Eri pronta ad assistere, a vivere, situazioni come queste tra bracconaggio, deforestazione e danni da inquinamento?

“Pensavo di essere pronta, per tutto quello che ho studiato. Ma mi sono dovuta ricredere: vivere certe situazioni non può lasciarti indifferente, cambia completamente il tuo modo di vivere e la tua prospettiva sul mondo. Molte volte mi sono sentita impotente, ne andava anche della nostra sicurezza… ti rendi conto che dall’altra parte ci sono persone stremate, mosse dalla povertà o dall’ignoranza, o da entrambe. Ma tuttǝ coloro che abbiamo incontrato e intervistato lungo questa strada tra due continenti, a cui ho chiesto se si può salvare la natura, se si può restare positivi, mi hanno risposto - in un modo o nell’altro - che non abbiamo alternative. Se non tentare. Dobbiamo farci guidare dalla scienza, che ci permette di continuare a porci delle domande e trovare risposte; dall’empatia verso gli altri esseri viventi, elemento imprescindibile della nostra esistenza; e dalla speranza che rinnova il desiderio di camminare in una foresta in cui decine di occhi diversi ci osservano in silenzio o di tuffarci in mari e oceani abitati da creature antiche.

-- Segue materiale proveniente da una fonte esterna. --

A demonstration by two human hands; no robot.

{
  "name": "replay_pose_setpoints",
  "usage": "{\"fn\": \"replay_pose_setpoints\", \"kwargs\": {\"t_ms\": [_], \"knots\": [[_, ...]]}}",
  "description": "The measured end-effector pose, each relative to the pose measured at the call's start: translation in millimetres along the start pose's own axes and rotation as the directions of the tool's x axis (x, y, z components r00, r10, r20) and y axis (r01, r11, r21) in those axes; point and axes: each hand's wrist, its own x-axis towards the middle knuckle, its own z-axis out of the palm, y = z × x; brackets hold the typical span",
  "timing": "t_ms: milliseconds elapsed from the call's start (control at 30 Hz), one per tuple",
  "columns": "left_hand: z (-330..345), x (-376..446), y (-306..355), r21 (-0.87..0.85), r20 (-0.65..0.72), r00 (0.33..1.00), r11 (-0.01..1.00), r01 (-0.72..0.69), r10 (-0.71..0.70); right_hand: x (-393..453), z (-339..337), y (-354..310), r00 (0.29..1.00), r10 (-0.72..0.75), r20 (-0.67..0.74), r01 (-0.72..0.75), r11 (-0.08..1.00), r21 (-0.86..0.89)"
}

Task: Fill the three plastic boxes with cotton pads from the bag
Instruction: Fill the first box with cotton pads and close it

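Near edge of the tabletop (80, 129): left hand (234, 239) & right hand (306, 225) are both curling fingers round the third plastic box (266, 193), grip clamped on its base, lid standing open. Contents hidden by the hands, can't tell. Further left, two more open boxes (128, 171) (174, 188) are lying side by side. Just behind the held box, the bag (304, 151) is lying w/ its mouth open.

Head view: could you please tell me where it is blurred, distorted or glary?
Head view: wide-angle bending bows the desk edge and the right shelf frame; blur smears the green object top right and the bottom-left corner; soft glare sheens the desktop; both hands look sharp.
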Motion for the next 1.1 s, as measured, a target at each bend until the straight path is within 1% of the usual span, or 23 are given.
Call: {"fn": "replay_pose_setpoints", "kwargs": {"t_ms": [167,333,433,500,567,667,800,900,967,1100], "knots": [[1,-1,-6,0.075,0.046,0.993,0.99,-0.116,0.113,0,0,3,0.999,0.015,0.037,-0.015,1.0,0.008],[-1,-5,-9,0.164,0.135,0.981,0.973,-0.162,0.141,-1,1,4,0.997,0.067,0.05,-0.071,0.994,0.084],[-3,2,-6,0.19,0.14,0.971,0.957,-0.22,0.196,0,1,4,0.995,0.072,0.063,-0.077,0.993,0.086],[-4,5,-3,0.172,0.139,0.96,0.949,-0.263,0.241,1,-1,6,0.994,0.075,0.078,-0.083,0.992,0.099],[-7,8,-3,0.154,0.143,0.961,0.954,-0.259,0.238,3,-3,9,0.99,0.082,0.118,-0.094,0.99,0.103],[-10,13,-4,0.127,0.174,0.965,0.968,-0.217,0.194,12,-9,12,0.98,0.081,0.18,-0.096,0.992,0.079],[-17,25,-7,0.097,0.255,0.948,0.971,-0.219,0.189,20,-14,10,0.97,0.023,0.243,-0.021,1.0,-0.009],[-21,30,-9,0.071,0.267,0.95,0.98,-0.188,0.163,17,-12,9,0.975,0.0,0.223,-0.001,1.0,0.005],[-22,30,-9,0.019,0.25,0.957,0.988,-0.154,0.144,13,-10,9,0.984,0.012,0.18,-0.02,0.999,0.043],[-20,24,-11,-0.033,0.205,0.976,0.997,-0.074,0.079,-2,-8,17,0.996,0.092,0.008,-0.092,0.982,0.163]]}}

È importante capire che tutto quello che facciamo, ha un effetto farfalla, positivo o negativo. Ed ecco perché ora tutto il materiale che abbiamo raccolto con WANE - We Are Nature Expedition, tutto il bagaglio di esperienze e di vissuto, vogliamo restituirlo, condividerlo con quante più persone possibile. WANE è già diventato una serie di incontri, con la popolazione e con le scuole, e diventerà presto anche una miniserie di documentari, una mostra multimediale itinerante con eventi e conferenze che partirà nella primavera prossima, e diventerà anche un libro, che uscirà presto con Laterza”.